WAR INBOARD THEROOM Why Left-Brain Management and Right-Brain Marketing Don’t See Eye-to-Eye— and What to Do About It AL & LAURA RIES Contents:
  1. Management deals in reality
  2. Marketing deals in perception.
  3. Management concentrates on the product.
  4. Marketing concentrates on the brand.
  5. Management wants to own the brand.
  6. Marketing wants to own the category.
  7. Management demands better products.
  8. Marketing demands different products. 31Contents
  9. Management favors a full line.
  10. Marketing favors a narrow line.
  11. Management tries to expand the brand.
  12. Marketing tries to contract the brand
  13. Management strives to be the “first mover.”
  14. Marketing strives to be the “first minder.
  15. Management expects a “big-bang” launch.
  16. Marketing expects a slow takeoff.
  17. Management targets the center of the market.
  18. Marketing targets one of the ends
  19. Management would like to own everything.
  20. Marketing would like to own a word
  21. Management deals in verbal abstractions.
  22. Marketing deals in visual hammers.
  23. Management prefers a single brand.
  24. Marketing prefers multiple brands.
  25. Management values cleverness.
  26. Marketing values credentials.
  27. Management believes in double branding.

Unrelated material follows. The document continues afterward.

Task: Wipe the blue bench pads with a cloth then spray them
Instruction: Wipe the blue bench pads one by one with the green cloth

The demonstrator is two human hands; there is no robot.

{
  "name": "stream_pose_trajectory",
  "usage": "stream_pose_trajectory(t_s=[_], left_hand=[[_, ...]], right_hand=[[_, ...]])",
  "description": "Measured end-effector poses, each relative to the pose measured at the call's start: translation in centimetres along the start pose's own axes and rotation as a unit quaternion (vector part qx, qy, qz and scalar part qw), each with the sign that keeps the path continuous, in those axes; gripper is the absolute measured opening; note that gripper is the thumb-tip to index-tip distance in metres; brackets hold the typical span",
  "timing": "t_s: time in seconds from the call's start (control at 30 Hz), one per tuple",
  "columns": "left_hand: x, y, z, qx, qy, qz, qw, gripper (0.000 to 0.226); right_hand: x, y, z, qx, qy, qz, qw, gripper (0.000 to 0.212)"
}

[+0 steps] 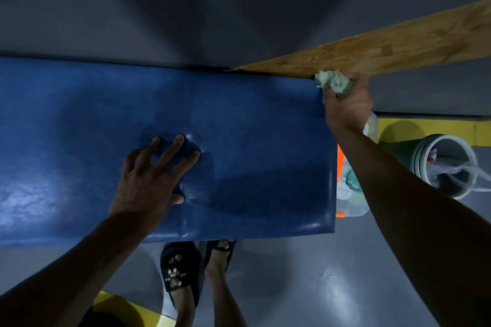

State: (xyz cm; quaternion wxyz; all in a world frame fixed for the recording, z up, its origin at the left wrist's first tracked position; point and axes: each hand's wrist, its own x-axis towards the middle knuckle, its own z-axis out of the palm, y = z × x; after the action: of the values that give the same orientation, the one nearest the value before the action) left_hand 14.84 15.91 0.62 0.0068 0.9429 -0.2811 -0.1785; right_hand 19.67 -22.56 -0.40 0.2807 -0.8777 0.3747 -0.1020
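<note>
My right hand point(346, 103) is closed on the crumpled pale-green cloth point(332, 81) at the padded blue vinyl bench surface's point(252, 114) far right corner; its long axis runs leftward, where my left hand point(152, 175) presses flat, fingers spread.

No legible text, only blurred lettering on the sandal point(177, 273).

I see my left hand point(148, 180) pressed flat on the middle of the blue padded vinyl bench pad point(252, 125). My right hand point(348, 103) grips the crumpled pale cloth point(330, 81) at the pad's far right corner, against the slanting plywood board point(385, 48). The white plastic bucket point(446, 164) stands on the floor to the right, with the clear plastic bottle point(350, 183) between bucket and pad.
</note>
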Motion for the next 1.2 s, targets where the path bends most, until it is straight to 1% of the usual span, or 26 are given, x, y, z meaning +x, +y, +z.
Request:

  28. Marketing believes in single branding.
  29. Management plans on perpetual growth.
  30. Marketing plans on market maturity.
  31. Management tends to kill new categories.
  32. Marketing tends to build new categories.
  33. Management wants to communicate.
  34. Marketing wants to position.
  35. Management wants customers for life.
  36. Marketing is happy with a short-term fling.
  37. Management loves coupons and sales.
  38. Marketing loathes them.
  39. Management tries to copy the competition.
  40. Marketing tries to be the opposite.
  41. Management hates to change a name.
  42. Marketing often welcomes a name change.
  43. Management is bent on constant innovation.
  44. Marketing is happy with just one.
  45. Management has the hots for multimedia.
  46. Marketing is not so sure.
  47. Management focuses on the short term.
  48. Marketing focuses on the long term.
  49. Management counts on common sense.
  50. Marketing counts on marketing sense.